**Task goal**:
Each line starting at the one that contains "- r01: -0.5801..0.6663" and ending at the one that contains "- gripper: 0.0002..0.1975" must be returned exactly, and the rest of the listing is left out.

--------

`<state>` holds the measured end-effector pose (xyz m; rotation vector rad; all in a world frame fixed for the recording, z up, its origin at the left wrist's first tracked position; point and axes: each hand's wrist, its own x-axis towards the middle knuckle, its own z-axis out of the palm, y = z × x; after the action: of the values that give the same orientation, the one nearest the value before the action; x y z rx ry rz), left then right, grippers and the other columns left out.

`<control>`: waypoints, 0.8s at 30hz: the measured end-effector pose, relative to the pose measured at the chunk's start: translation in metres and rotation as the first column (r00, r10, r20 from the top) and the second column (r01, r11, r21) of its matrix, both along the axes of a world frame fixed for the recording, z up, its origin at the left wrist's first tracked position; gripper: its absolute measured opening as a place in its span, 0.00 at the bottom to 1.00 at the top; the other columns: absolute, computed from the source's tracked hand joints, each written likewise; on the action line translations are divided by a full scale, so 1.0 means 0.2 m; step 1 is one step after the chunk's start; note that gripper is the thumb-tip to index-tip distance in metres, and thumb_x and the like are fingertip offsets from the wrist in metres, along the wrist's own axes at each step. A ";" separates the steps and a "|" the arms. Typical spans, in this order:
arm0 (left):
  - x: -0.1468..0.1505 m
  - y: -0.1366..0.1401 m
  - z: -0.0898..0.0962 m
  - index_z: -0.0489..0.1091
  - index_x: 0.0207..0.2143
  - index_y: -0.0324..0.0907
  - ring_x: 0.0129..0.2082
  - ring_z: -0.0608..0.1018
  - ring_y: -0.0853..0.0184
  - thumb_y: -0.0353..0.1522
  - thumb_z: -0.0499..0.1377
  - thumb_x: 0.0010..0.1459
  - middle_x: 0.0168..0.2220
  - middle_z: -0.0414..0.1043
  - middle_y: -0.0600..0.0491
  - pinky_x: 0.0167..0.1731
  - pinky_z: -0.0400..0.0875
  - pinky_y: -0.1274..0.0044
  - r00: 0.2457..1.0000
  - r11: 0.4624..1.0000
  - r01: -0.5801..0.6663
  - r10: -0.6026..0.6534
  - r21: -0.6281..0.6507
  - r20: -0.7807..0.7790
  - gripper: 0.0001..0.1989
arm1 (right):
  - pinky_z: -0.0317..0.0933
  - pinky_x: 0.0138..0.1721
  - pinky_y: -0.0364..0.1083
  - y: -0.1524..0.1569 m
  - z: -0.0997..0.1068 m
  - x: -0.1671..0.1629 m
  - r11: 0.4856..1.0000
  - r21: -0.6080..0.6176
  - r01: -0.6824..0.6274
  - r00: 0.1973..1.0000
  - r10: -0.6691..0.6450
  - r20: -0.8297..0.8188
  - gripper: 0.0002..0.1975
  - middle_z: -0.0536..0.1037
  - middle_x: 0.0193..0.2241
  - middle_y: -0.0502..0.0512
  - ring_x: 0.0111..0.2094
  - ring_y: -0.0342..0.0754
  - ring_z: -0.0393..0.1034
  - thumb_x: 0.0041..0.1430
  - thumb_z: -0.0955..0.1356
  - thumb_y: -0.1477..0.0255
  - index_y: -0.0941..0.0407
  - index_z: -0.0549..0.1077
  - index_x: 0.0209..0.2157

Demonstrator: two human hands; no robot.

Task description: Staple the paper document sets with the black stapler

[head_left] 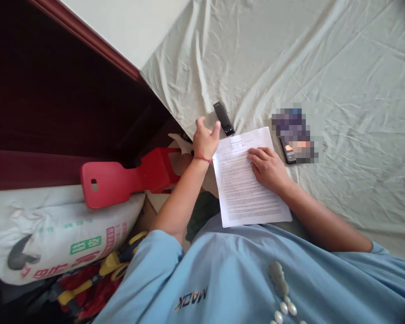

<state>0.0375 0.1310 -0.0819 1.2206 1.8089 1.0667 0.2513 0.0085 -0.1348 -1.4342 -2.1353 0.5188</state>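
A printed paper document (246, 193) lies on the pale cloth at the edge nearest my body; I cannot tell how many sheets it has. My right hand (270, 168) rests flat on its upper right part, fingers stretched out. Just off the paper's upper left corner is my left hand (205, 139), raised with thumb and fingers apart and nothing between them. Beside that thumb, a black stapler (223, 118) lies on the cloth, its lower end close to the paper's top edge. My left hand appears apart from it.
A phone (288, 153), partly blurred, lies right of the paper. The wrinkled pale cloth (340, 81) covers the surface. At left are a red plastic chair (108, 184), a printed white sack (70, 238), yellow-handled items (110, 265) and dark red wood panelling (54, 90).
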 end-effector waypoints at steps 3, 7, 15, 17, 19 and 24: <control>-0.11 -0.31 -0.06 0.68 0.45 0.45 0.38 0.79 0.61 0.36 0.71 0.62 0.32 0.72 0.54 0.45 0.69 0.74 0.987 0.996 -0.084 0.083 -0.003 -0.139 0.16 | 0.68 0.64 0.63 0.00 0.01 0.01 1.000 -0.009 -0.003 1.000 0.003 -0.004 0.16 0.82 0.61 0.62 0.62 0.62 0.72 0.76 0.64 0.74 0.54 0.82 0.54; -0.17 -0.74 -0.19 0.69 0.39 0.44 0.37 0.79 0.62 0.43 0.73 0.58 0.35 0.76 0.52 0.43 0.72 0.73 0.999 0.982 -0.030 0.031 -0.187 0.005 0.19 | 0.68 0.65 0.62 -0.01 0.01 0.02 1.000 -0.012 -0.020 1.000 0.020 -0.005 0.16 0.82 0.61 0.64 0.62 0.62 0.72 0.76 0.64 0.74 0.57 0.82 0.54; -0.04 -1.00 -0.27 0.76 0.32 0.42 0.38 0.79 0.60 0.65 0.68 0.54 0.33 0.78 0.49 0.44 0.74 0.70 0.947 0.952 0.030 0.071 -0.306 0.314 0.34 | 0.69 0.63 0.65 0.00 0.04 0.05 0.999 -0.033 -0.024 0.995 0.021 -0.101 0.16 0.84 0.58 0.63 0.59 0.63 0.73 0.75 0.63 0.74 0.54 0.84 0.50; -0.02 -1.01 -0.27 0.73 0.28 0.42 0.33 0.75 0.63 0.65 0.67 0.55 0.29 0.74 0.51 0.38 0.71 0.72 0.962 0.957 0.000 0.079 -0.289 0.260 0.34 | 0.70 0.61 0.65 -0.01 0.06 0.06 0.999 -0.042 -0.011 0.994 0.007 -0.111 0.16 0.85 0.56 0.63 0.56 0.63 0.74 0.75 0.63 0.74 0.54 0.84 0.49; 0.00 -1.02 -0.27 0.71 0.27 0.42 0.31 0.72 0.65 0.64 0.66 0.57 0.27 0.72 0.53 0.35 0.68 0.73 0.978 0.964 -0.021 0.075 -0.266 0.197 0.34 | 0.71 0.59 0.64 -0.01 0.08 0.07 0.999 -0.042 0.015 0.992 -0.020 -0.121 0.17 0.85 0.54 0.62 0.54 0.63 0.74 0.75 0.63 0.74 0.53 0.84 0.49; 0.02 -1.03 -0.30 0.73 0.28 0.42 0.30 0.70 0.66 0.63 0.66 0.59 0.27 0.72 0.53 0.34 0.66 0.74 0.983 0.972 -0.072 0.107 -0.225 0.150 0.33 | 0.73 0.55 0.61 -0.02 0.12 0.08 0.986 0.013 0.168 0.977 -0.165 -0.137 0.17 0.86 0.53 0.62 0.49 0.61 0.77 0.77 0.62 0.72 0.53 0.84 0.49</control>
<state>0.0408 -0.0750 -0.1428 0.9032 1.8147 0.9569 0.2672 0.0055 -0.1099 -1.5038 -1.8896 0.5096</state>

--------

**Written solution**:
  - r01: -0.5801..0.6663
  - r10: -0.6026..0.6534
  - r21: -0.6281..0.6507
  - r20: -0.7807..0.7790
  - gripper: 0.0001..0.1989
arm1 (right):
  - pinky_z: -0.0317..0.0933
  - pinky_x: 0.0138..0.1721
  - pinky_y: -0.0364..0.1083
  - y: -0.1524..0.1569 m
  - z: -0.0997..0.1068 m
  - x: -0.1671..0.1629 m
  - r11: 0.4856..1.0000
  - r21: -0.6080..0.6176
  - r01: -0.6824..0.6274
  - r00: 0.1973..1.0000
  - r10: -0.6691..0.6450
  - r20: -0.8297..0.8188
  - gripper: 0.0002..0.1975

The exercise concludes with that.